## Aim of the task
Without altering a word, return the records below, but exclude the pictures.

>>

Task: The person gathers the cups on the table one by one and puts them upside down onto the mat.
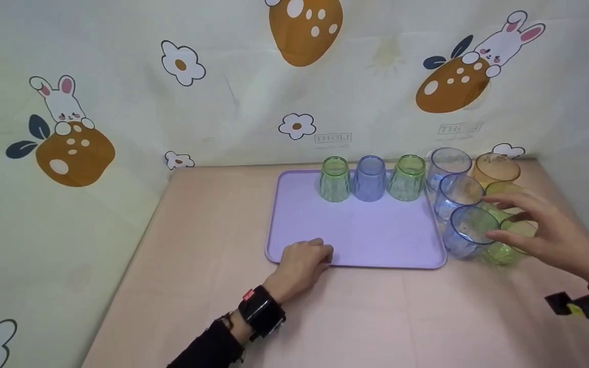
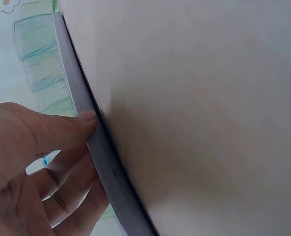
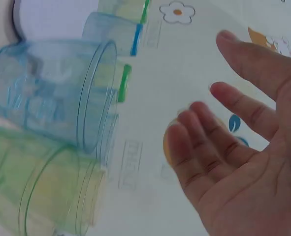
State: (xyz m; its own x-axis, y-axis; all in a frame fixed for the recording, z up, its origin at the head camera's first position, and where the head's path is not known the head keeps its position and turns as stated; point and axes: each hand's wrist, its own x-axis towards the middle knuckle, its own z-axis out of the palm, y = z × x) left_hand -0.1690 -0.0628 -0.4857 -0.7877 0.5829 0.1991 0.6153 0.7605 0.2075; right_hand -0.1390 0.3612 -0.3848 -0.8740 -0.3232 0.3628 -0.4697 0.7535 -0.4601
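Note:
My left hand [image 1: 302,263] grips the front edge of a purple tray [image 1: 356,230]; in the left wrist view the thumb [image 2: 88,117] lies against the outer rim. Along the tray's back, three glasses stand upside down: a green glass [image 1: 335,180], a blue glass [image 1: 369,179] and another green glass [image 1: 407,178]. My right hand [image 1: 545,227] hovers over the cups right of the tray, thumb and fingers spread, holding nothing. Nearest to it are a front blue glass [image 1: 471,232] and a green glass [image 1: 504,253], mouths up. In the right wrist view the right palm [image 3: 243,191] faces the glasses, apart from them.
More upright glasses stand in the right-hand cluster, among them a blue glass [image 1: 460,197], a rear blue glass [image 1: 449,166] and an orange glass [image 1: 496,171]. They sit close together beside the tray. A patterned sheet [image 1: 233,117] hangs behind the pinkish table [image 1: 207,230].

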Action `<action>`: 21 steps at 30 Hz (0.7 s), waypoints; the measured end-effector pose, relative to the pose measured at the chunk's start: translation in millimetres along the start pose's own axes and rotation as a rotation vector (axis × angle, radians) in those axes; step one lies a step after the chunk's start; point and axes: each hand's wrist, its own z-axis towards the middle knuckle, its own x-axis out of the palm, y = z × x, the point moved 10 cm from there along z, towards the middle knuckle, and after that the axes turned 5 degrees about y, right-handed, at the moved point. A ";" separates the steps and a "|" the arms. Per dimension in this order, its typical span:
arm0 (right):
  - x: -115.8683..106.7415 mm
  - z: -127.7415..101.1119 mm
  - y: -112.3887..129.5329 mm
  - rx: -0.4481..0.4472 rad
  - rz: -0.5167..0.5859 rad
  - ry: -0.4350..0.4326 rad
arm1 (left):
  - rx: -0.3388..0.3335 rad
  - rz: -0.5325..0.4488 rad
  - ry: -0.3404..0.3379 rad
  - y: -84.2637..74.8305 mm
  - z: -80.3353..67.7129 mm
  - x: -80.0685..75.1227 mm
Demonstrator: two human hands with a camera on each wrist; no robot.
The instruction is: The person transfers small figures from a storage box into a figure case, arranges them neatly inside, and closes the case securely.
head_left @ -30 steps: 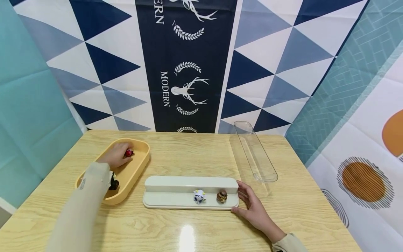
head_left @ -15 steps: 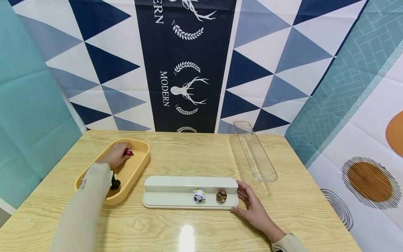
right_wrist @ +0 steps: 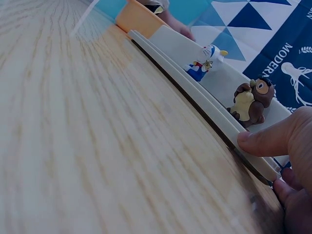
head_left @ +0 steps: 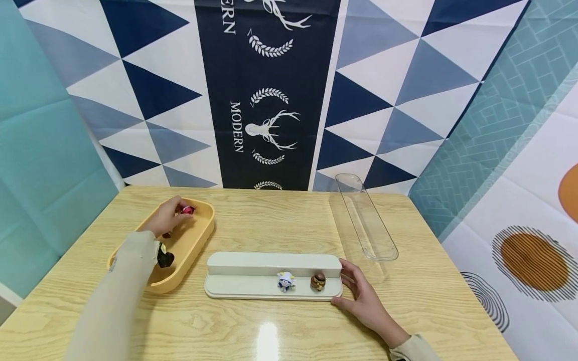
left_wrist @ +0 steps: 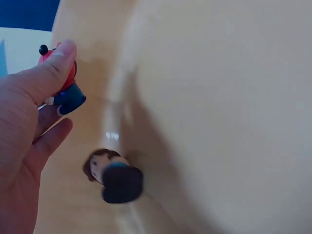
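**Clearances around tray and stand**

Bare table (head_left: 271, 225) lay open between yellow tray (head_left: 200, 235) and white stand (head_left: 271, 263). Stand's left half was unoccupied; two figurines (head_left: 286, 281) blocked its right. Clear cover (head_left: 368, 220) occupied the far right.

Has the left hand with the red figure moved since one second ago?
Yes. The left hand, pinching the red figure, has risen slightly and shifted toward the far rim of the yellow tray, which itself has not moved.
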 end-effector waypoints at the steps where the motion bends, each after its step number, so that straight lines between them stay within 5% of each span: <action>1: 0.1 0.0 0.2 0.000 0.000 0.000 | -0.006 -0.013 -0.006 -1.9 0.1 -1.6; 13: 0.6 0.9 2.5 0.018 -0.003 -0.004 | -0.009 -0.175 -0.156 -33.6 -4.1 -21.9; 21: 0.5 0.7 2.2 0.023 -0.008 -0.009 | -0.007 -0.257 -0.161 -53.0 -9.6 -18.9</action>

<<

## Task answer
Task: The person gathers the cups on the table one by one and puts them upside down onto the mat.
State: (xyz m; its own x-axis, y-axis; all in a frame fixed for the recording, z up, its origin at the head camera's first position, and where the head's path is not known the head keeps its position and turns as stated; point and axes: each hand's wrist, its own x-axis towards the middle knuckle, its own z-axis out of the palm, y = z × x) left_hand -0.1690 -0.0628 -0.4857 -0.7877 0.5829 0.1991 0.6153 0.7605 0.2075; right_hand -0.1390 0.3612 -0.3848 -0.8740 -0.3232 0.3628 -0.4697 0.7535 -0.4601
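Note:
My left hand [image 1: 302,263] grips the front edge of a purple tray [image 1: 356,230]; in the left wrist view the thumb [image 2: 88,117] lies against the outer rim. Along the tray's back, three glasses stand upside down: a green glass [image 1: 335,180], a blue glass [image 1: 369,179] and another green glass [image 1: 407,178]. My right hand [image 1: 545,227] hovers over the cups right of the tray, thumb and fingers spread, holding nothing. Nearest to it are a front blue glass [image 1: 471,232] and a green glass [image 1: 504,253], mouths up. In the right wrist view the right palm [image 3: 243,191] faces the glasses, apart from them.
More upright glasses stand in the right-hand cluster, among them a blue glass [image 1: 460,197], a rear blue glass [image 1: 449,166] and an orange glass [image 1: 496,171]. They sit close together beside the tray. A patterned sheet [image 1: 233,117] hangs behind the pinkish table [image 1: 207,230].
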
Action `<action>`: 21 steps at 30 Hz (0.7 s), waypoints; the measured end-effector pose, relative to the pose measured at the chunk's start: translation in millimetres along the start pose's own axes and rotation as a rotation vector (axis × angle, radians) in those axes; step one lies a step after the chunk's start; point and axes: each hand's wrist, its own z-axis towards the middle knuckle, its own x-axis out of the palm, y = z × x, the point moved 10 cm from there along z, towards the middle knuckle, and after that the axes turned 5 degrees about y, right-handed, at the moved point. A ";" separates the steps and a "|" the arms. Per dimension in this order, its typical span:
arm0 (right):
  - x: -115.8683..106.7415 mm
  - z: -127.7415..101.1119 mm
  - y: -112.3887..129.5329 mm
  - rx: -0.4481..0.4472 rad
  - rz: -0.5167..0.5859 rad
  - ry: -0.4350..0.4326 rad
arm1 (left):
  - rx: -0.3388..0.3335 rad
  - rz: -0.5325..0.4488 rad
  - ry: -0.3404..0.3379 rad
  - y: -84.2637..74.8305 mm
  - z: -80.3353..67.7129 mm
  - x: -80.0685..75.1227 mm
Demonstrator: two human hands with a camera on each wrist; no robot.
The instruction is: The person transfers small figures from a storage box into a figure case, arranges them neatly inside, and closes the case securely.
head_left @ -30 steps: 
head_left @ -15 steps: 
right_wrist @ +0 steps: 
head_left @ +0 steps: 
left_wrist @ +0 steps: 
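**Clearances around tray and stand**

Bare table (head_left: 271, 225) lay open between yellow tray (head_left: 200, 235) and white stand (head_left: 271, 263). Stand's left half was unoccupied; two figurines (head_left: 286, 281) blocked its right. Clear cover (head_left: 368, 220) occupied the far right.

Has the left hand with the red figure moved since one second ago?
Yes. The left hand, pinching the red figure, has risen slightly and shifted toward the far rim of the yellow tray, which itself has not moved.
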 end-effector waypoints at the steps where the motion bends, each after its step number, so that straight lines between them stay within 5% of each span: <action>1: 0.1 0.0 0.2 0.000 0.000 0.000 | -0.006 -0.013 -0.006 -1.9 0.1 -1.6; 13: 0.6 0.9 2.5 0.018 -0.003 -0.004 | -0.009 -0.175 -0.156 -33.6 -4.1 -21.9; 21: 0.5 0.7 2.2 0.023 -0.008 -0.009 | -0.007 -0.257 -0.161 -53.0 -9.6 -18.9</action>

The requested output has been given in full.